On l'a vu, des mesures ont été prises dont la portée diffère d'une ville à l'autre, d'un territoire à l'autre, sans raison objective. Ainsi, faire du vélo sans masque a été autorisé à Paris mais, dans le même temps, interdit au Mans. Dans ce dernier cas, l'autorité administrative a revu son dispositif alors que le juge administratif était saisi pour statuer sur l'absence de proportionnalité et donc sur la validité de cette mesure. Aujourd'hui, il est possible d'aller dans une salle de sport dans certains départements alors que c'est impossible dans d'autres départements dont le taux d'incidence est pourtant le même.

Dans une récente tribune, une cinquantaine d'éminents juristes estimaient que l'absence objective de proportionnalité des mesures prises au regard des données et du savoir scientifique disponibles risquait à tout moment de conduire à des mesures restrictives des libertés individuelles et collectives sans fondement réel. Ils évoquaient des critères flous et contestables. Autrement dit, le respect des libertés individuelles tient dans bien des cas à ce que nos concitoyens saisissent le juge, ce qui n'est pas bon car le respect des libertés publiques passe d'abord par le respect par l'autorité administrative des principes du droit et par le discernement. Nous ne savons pas comment de telles incohérences, pour ne pas dire de telles aberrations, vont être empêchées.

En matière de dépistage, la stratégie semble devoir évoluer et nombre de nos compatriotes paraissent ne pas bien comprendre ce qui est le plus pertinent de faire. Beaucoup de personnes vont se faire tester sans que l'on ait préalablement défini de publics prioritaires. Par ailleurs, les délais d'accès aux tests dépassent encore aujourd'hui la période de contagiosité et mettent en cause la stratégie même du Gouvernement. Que va-t-il se passer au moment des affections saisonnières et de l'arrivée de la grippe habituelle, si j'ose dire, dont les symptômes sont similaires à ceux de la covid ? Nous découvrons au fil du temps des mesures nouvelles qui parfois contredisent les précédentes.
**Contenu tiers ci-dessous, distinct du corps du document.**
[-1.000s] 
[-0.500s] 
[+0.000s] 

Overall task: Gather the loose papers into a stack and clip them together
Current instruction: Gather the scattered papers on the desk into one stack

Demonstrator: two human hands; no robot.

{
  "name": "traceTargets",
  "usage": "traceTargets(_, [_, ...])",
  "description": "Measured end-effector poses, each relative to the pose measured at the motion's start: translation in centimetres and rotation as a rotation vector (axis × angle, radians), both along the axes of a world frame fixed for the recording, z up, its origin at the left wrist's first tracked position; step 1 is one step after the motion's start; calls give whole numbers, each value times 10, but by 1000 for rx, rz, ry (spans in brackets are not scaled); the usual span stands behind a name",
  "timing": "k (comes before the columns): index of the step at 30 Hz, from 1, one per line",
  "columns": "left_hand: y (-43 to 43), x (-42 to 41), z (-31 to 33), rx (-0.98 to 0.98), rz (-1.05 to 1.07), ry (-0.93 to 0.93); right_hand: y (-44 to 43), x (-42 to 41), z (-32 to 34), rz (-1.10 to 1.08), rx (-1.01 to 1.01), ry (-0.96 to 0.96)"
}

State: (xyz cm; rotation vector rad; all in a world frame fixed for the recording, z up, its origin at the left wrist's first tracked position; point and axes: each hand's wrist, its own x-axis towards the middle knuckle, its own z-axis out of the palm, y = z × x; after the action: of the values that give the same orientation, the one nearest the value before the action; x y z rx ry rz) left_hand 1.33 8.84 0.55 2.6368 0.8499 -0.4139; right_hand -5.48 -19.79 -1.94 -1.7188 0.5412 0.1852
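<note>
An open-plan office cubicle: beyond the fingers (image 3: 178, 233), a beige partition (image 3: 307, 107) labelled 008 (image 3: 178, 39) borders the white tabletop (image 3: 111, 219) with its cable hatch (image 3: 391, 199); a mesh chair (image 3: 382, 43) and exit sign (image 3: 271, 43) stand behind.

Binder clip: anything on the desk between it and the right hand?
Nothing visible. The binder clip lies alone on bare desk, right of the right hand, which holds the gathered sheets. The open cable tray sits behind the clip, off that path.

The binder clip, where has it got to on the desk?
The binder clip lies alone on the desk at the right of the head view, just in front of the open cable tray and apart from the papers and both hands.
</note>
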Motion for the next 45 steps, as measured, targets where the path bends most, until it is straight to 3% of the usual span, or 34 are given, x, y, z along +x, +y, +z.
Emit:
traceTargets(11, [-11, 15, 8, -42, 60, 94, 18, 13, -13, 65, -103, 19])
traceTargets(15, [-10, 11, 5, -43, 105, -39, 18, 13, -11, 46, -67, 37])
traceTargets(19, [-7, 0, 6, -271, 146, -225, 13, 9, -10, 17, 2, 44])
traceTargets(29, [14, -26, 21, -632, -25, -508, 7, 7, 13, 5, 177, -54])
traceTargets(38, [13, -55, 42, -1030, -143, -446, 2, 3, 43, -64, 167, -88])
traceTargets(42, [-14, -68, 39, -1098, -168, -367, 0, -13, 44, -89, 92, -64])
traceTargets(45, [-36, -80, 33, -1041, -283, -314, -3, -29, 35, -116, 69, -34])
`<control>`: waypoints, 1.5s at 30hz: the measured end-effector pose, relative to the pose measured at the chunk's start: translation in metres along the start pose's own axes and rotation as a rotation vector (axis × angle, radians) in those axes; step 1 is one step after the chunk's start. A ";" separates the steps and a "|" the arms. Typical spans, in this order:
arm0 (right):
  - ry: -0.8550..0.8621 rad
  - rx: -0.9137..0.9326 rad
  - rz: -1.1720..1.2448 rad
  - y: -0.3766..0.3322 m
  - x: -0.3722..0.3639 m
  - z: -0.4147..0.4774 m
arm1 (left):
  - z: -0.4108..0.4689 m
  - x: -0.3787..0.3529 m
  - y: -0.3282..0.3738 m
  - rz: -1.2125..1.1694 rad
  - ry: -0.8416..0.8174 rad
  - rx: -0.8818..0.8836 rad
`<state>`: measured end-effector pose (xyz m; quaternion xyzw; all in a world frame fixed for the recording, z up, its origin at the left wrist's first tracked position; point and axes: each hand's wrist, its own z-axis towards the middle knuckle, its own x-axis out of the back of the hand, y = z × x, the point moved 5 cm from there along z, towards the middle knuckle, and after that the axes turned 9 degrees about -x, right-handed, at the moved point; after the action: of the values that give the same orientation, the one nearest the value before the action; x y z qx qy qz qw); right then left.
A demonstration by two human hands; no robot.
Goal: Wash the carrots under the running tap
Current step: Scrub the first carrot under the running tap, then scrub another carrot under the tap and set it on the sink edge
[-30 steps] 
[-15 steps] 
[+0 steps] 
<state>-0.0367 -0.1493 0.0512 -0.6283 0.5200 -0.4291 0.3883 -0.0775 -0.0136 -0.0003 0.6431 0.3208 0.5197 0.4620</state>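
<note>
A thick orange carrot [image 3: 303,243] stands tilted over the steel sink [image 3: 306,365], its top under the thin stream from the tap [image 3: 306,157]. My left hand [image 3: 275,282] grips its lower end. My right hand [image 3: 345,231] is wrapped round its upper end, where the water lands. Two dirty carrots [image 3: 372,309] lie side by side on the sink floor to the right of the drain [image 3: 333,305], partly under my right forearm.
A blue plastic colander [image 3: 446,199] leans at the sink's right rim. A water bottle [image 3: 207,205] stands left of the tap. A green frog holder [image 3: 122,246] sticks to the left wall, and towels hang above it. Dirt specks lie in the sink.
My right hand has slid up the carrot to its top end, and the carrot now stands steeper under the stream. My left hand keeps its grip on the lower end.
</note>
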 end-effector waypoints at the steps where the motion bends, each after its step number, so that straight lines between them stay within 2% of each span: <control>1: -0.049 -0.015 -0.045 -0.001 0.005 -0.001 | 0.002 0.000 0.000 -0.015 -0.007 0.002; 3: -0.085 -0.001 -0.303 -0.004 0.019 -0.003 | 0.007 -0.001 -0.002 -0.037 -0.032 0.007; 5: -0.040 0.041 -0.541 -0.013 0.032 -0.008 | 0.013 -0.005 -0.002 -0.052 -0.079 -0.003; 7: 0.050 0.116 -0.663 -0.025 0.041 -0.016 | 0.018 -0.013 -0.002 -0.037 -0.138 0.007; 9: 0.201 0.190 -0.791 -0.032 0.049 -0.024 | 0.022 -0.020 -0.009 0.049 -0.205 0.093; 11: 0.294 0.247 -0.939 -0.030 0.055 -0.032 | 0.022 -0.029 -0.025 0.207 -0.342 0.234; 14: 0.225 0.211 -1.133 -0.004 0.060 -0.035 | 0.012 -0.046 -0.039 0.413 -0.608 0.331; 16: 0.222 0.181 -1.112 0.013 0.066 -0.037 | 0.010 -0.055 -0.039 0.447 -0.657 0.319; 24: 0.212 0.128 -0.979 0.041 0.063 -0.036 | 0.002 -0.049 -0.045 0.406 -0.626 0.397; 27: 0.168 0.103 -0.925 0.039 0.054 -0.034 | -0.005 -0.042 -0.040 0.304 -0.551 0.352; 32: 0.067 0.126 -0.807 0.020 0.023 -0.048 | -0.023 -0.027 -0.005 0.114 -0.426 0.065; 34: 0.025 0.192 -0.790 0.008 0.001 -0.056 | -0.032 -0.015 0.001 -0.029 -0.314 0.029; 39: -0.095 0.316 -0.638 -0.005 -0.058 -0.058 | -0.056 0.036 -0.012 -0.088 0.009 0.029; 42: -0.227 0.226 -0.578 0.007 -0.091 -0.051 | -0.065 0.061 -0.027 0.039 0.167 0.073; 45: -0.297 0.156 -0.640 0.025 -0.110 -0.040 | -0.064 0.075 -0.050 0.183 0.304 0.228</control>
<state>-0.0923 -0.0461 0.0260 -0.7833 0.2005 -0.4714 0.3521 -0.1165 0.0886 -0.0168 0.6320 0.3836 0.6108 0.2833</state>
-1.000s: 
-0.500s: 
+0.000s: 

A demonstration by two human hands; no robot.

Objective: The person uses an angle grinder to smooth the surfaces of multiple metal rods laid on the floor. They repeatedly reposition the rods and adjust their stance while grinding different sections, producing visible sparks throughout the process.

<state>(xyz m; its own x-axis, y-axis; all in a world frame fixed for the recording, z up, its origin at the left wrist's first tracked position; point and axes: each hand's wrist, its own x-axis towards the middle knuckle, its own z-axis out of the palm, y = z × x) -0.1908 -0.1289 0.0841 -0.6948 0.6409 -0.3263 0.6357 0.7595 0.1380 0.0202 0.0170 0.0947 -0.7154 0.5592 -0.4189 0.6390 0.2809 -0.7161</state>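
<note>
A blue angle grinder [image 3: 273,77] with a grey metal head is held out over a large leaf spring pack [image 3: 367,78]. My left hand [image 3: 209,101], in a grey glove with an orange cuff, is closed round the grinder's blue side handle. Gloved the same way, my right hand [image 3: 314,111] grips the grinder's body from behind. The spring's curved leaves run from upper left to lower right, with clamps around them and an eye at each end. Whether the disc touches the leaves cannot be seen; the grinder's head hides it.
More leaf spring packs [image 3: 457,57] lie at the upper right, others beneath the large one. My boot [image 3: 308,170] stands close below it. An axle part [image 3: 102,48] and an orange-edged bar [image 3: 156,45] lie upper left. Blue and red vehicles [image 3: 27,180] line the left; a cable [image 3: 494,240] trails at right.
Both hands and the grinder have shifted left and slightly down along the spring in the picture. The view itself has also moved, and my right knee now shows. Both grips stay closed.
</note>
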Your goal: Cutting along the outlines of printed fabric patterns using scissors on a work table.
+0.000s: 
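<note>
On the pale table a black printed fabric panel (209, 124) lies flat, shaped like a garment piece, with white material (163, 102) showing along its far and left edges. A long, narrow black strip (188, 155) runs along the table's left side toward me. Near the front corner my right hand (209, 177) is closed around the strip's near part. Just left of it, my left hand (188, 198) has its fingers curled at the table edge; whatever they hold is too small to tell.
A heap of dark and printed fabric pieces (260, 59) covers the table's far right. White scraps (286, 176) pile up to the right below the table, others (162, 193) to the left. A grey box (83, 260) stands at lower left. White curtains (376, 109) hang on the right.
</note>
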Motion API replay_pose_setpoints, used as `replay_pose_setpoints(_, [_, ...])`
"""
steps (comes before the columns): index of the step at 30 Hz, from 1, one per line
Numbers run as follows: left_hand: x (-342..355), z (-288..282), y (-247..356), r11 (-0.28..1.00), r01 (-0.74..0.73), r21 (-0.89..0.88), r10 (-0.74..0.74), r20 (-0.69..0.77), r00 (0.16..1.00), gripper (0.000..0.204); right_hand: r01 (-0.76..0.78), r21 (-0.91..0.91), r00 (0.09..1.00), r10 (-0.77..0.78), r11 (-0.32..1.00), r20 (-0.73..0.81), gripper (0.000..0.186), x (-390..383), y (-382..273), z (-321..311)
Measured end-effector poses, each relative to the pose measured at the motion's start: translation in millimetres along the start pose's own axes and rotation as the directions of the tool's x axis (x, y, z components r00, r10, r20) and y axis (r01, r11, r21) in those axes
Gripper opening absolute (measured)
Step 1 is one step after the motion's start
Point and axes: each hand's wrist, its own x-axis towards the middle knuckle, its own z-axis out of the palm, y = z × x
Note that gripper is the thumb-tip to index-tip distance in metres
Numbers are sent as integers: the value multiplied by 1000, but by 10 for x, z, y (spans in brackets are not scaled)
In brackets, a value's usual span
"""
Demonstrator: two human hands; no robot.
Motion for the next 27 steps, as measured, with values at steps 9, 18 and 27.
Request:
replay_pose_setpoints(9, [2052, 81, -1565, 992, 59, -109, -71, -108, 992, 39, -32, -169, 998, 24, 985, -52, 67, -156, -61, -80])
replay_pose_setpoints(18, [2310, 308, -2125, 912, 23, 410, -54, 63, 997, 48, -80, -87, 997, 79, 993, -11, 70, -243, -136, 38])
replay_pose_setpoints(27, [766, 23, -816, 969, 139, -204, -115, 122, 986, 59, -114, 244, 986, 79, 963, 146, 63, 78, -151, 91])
Le texte proroge jusqu'au 1er avril 2021 le dispositif exceptionnel de collecte de données personnelles et leur traitement dans le cadre de la lutte contre l'épidémie.

Quant à l'application StopCovid, elle est, en l'état, un échec que nous étions malheureusement assez nombreux à pressentir. Si le comité de contrôle et de liaison covid-19 se prononce en faveur de la relance de la promotion de l'application StopCovid, en complément d'autres dispositifs de tracing, il ne dit rien de ce qui est fait dans d'autres États européens comparables, rien des difficultés rencontrées avec des applications ayant le même objet et rien des éventuelles solutions à partager. Le fait que les plus hautes autorités de l'État ne l'aient pas téléchargée laisse à penser que la communication a été insuffisante, à moins qu'on ne soit allé jusqu'à douter de son efficacité…

Ainsi, le projet de loi, en reprenant le dispositif applicable sans évaluer les stratégies opérationnelles à mettre en oeuvre, pose plus de questions qu'il n'apporte de certitudes sur ses effets positifs. C'est pourquoi le groupe Socialistes et apparentés entend proposer de limiter la prolongation du régime transitoire à sa stricte nécessité. Il entend aussi proposer des mesures pour améliorer le contrôle du Parlement sur ce dispositif aléatoire. Je note à cet égard que la Défenseure des droits, autorité administrative indépendante prévue par la Constitution, s'est, dans un courrier d'il y a une semaine, prononcée en faveur du renforcement du contrôle parlementaire des mesures sanitaires. Autrement dit, rien d'anormal face à un dispositif dit anormal, fussions-nous dans une période exceptionnelle. Il s'agit en effet de prendre les bonnes décisions, c'est-à-dire avec mesure.